■ **Exercise aim**
Using the data below, count the lines where "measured" appears, and answer with the number alone.

■ **Collected material**
====
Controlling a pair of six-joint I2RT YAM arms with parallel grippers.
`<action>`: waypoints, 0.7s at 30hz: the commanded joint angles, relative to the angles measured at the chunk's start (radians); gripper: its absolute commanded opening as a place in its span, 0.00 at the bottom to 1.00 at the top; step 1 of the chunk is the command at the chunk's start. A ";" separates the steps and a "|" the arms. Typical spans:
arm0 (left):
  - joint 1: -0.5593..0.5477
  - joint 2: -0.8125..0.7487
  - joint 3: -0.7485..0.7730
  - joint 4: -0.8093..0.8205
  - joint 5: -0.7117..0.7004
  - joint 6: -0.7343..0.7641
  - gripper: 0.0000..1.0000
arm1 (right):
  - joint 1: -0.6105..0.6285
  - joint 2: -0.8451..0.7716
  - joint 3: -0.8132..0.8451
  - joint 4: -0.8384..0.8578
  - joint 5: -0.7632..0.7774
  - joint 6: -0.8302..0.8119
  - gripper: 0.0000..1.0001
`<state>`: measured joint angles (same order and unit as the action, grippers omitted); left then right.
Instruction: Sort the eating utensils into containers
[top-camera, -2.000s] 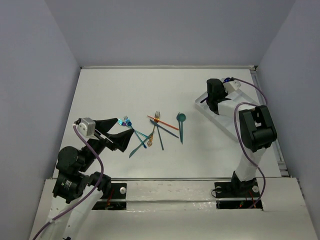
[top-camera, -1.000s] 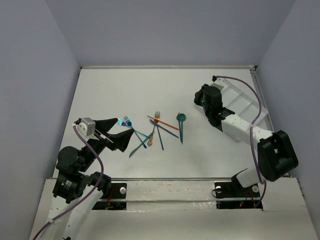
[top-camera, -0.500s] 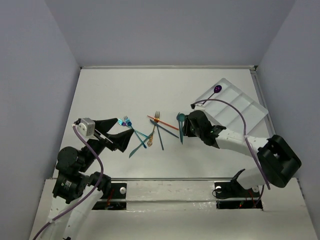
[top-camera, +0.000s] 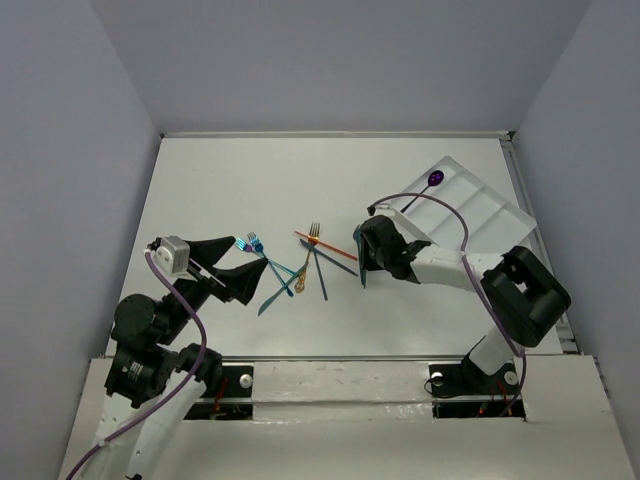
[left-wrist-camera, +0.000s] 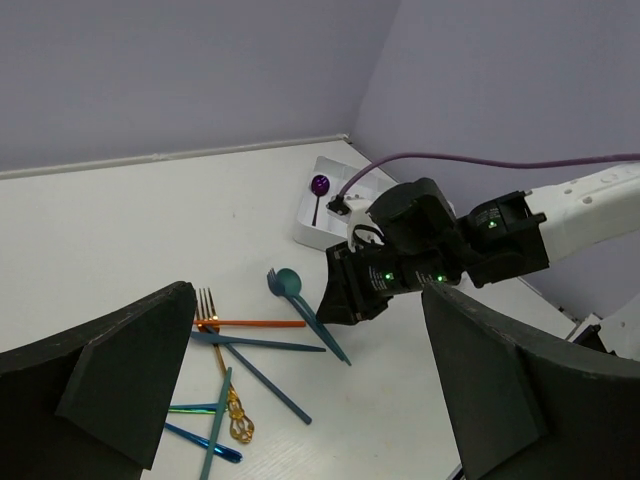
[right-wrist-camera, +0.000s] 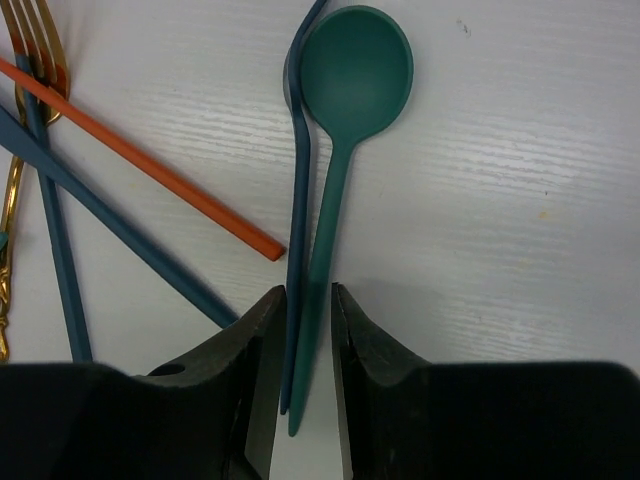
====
■ **Output for this exercise**
2